Decouple, diversify or all-in: choices for foreign executives in China

How should senior managers of foreign firms doing business in or with China plan, invest, hire, delegate and execute differently in today’s turbulent environment? This is what we discussed at the latest East-West Leadership webinar on 6 April, entitled “New China strategies from global think-tanks to managers”. Based mainly on this paper by Roland Berger and this one by McKinsey, we saw three main directions to follow, both on the strategic and tactical levels, meaning issues decided by global headquarters as opposed to ones handled by managers in China or Asia branches. Companies can:

  • Decouple: Withdraw from China entirely to avoid risks that firms can neither predict nor control,
  • Diversify or “de-risk”: Stay committed to the China market in selected areas, while withdrawing in others,
  • China-for-China: Try to ride another growth wave of the country’s economy by investing in localised solutions.

Of course, the spoiler alert is that these are not really alternatives, whatever CNN says. Most foreign firms with experience in China combine these strategic elements one way or another to minimise risk but also benefit from China’s ever-crashing but ever-rejuvenating markets. But while such big-picture strategic guidance makes perfect sense, many managers I coach and train must figure out how to apply it to actual, day-to-day leadership situations while running multinational businesses in China, or ones with significant China exposure. This is what we discussed at the webinar, and will probably keep discussing at upcoming ones focusing on further publications by think-tanks. Decouple The sad situation these days is that managers running foreign firms in China (including Chinese managers promoted to international roles due to ‘management localisation’ policies) often find themselves caught in political crossfires.
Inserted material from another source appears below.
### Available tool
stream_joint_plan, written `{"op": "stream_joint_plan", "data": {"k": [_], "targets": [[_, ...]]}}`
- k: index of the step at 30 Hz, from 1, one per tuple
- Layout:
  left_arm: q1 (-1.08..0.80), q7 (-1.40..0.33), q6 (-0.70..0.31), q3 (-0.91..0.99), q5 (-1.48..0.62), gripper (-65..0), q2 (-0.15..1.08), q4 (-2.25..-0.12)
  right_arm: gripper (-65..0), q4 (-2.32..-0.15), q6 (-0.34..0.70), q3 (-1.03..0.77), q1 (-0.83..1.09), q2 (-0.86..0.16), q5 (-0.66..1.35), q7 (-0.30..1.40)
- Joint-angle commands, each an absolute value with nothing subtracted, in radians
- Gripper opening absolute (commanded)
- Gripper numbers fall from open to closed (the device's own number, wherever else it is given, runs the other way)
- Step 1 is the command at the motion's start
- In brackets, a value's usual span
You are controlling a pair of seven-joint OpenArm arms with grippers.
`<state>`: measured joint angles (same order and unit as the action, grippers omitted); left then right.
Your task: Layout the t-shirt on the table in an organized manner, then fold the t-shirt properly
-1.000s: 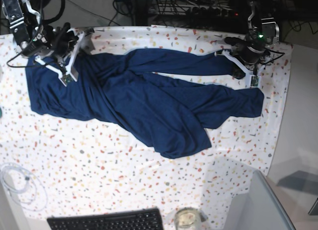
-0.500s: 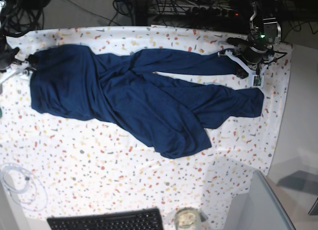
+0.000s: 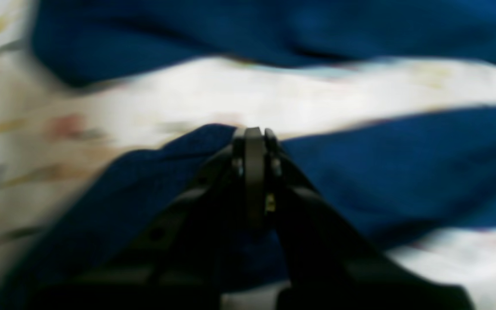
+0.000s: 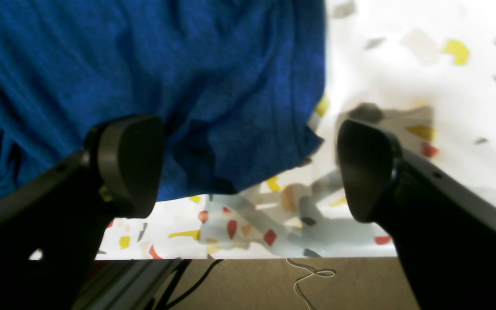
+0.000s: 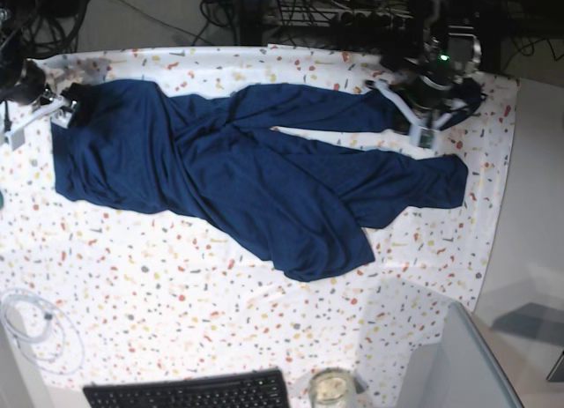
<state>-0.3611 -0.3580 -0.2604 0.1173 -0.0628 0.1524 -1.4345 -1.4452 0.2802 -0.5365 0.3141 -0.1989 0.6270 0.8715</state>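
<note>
The right claw [image 4: 248, 168] had let go of the t-shirt [image 5: 238, 179] and stood open at its corner, while the left claw [image 3: 254, 133] stayed clamped on the far end, so spreading remained unfinished.

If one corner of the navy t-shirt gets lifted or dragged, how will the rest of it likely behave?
The t-shirt will probably drape limply: it already lies twisted in soft folds on the table. Pulling one end likely drags and stretches the bunched middle rather than sliding it whole. It looks thin and light, since the shut left gripper seems to pinch just an edge.
</note>
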Motion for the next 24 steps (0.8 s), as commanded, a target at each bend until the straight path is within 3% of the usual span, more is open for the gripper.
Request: {"op": "stream_joint_plan", "data": {"k": [1, 8, 15, 21, 24], "targets": [[-0.366, -0.381, -0.272, 0.094, -0.061, -65.0, 0.150, -1.449, -5.3, -1.461, 0.289, -0.536, 0.309, -0.216, 0.638, 0.860], [-0.367, -0.384, -0.272, 0.101, -0.058, -65.0, 0.151, -1.465, -5.3, -1.501, 0.289, -0.542, 0.274, -0.228, 0.639, 0.863], [-0.389, -0.383, -0.272, 0.208, -0.064, -65.0, 0.151, -1.469, -5.4, -1.931, 0.289, -0.407, 0.481, -0.236, 0.633, 0.972], [-0.387, -0.384, -0.272, 0.208, -0.064, -65.0, 0.148, -1.477, -5.3, -1.790, 0.298, -0.360, 0.357, -0.401, 0.634, 1.003], [-0.387, -0.384, -0.272, 0.208, -0.064, -65.0, 0.151, -1.472, -5.3, -1.685, 0.407, -0.357, 0.302, -0.463, 0.633, 1.003]]}}
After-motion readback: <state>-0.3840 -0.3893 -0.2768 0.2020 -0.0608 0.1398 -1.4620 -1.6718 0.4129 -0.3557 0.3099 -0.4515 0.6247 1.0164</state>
On one side is COVID-related restrictions, Beijing’s growing preference for indigenous technology and long-standing restrictions on global IT solutions. On the other are ebbing patience, suspicions and restrictions from the firm’s home government, be it the US, the EU or Japan. On bad-hair days multinational executives can be forgiven for buying into the doomsday scenario that globalisation is falling to pieces.

But they must remember that the allure of black-and-white narratives lie in their simplicity, while reality is complex. On one hand, not everybody feels like decoupling. The McKinsey paper shows the growing gap between foreign firms that fail in China and the ones that succeed. There are some regularities too. Older firms with longer experience in China in promising industries like pharmaceuticals and high-tech typically do well and remain. Smaller, recent arrivals in troubled sectors like automotive and retail increasingly lose their China profits: half of AmCham member firms recently reported losses in China. Managers must also remember difficulties to define what “one firm” is in China: most multinationals have built a Jenga-tower of incorporated entities over the years. Therefore, they can “decouple” some business units and projects while the firm remains committed to China, and individual managers can play important roles in such decisions.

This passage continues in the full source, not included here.